Value-Based Payment: Bundled Payments for Care Improvement Advanced Model (BPCI)

We can expect the federal government to include more specialists in value-based care models

What

In federal healthcare programs, fee-for-service (FFS) remains the primary reimbursement method. For years, CMS has been trying to move away from paying only for the volume of care without a yardstick to measure the quality of care. Increasingly, the federal government is experimenting with value-based care models, particularly bundled payments that reimburse for treatment of an entire episode of care.

In October 2022, the HHS Centers for Medicare & Medicaid Innovation Center (CMMI) extended one value-based payment model — its Bundled Payments for Care Improvement Advanced Model (BPCI) — for two more years, through December 31, 2025. The BPCI is a voluntary reimbursement program that encourages team collaboration during a patient’s episode of care.

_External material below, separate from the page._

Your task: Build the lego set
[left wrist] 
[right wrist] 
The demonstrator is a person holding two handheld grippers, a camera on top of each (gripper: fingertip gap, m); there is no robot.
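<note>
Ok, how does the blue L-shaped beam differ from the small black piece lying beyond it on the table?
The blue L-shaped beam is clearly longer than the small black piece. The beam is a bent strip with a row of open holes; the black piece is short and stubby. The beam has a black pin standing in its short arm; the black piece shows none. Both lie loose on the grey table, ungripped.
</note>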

The purpose of BPCI is to incentivize greater coordination across a patient’s healthcare team. Under the BPCI model, when patients are admitted to a hospital or receive an outpatient procedure, treating physicians will be encouraged to communicate with the patient’s other doctors. The hope is that if healthcare professionals are responsible for the total cost of a patient’s care, this will result in better immediate treatment and follow-up afterward, reducing the frequency and length of preventable hospital stays and emergency room visits.

When

On February 1, 2023, CMS released a Request for Applications (RFA) for eligible Medicare-enrolled providers and suppliers and Medicare Accountable Care Organizations (ACOs) to participate in BPCI in 2024-2025.

Highlights

  • BPCI payment is tied to participant-reported quality measures in a retrospective bundled payment, with CMS making payments to participants following a reconciliation of all non-excluded Medicare FFS expenditures for a clinical episode against its target price.
  • As a voluntary program, BPCI participants may terminate their participation at any time without penalty after providing 90 days’ advance written notice.
  • CMS is recruiting participants — including eligible Medicare-enrolled providers and Medicare ACOs — to be part of the 2024-2025 BPCI advanced model. The application process is open until May 31, 2023.

Bottom Line

In the future, we can expect the federal government to include more specialists in value-based care models, building on some limited success from earlier models. Interest in the program may vary depending on the target prices for episodes and, based on those prices, the opportunity to realize savings. CMMI will make an effort to improve data sharing and create incentives within population-based models to encourage specialty care integration. To incentivize value-based specialty care models, CMMI may try to leverage beneficiary attribution and subpopulation targets.

Source

CMS.gov. BPCI Advanced. Accessed February 21, 2023.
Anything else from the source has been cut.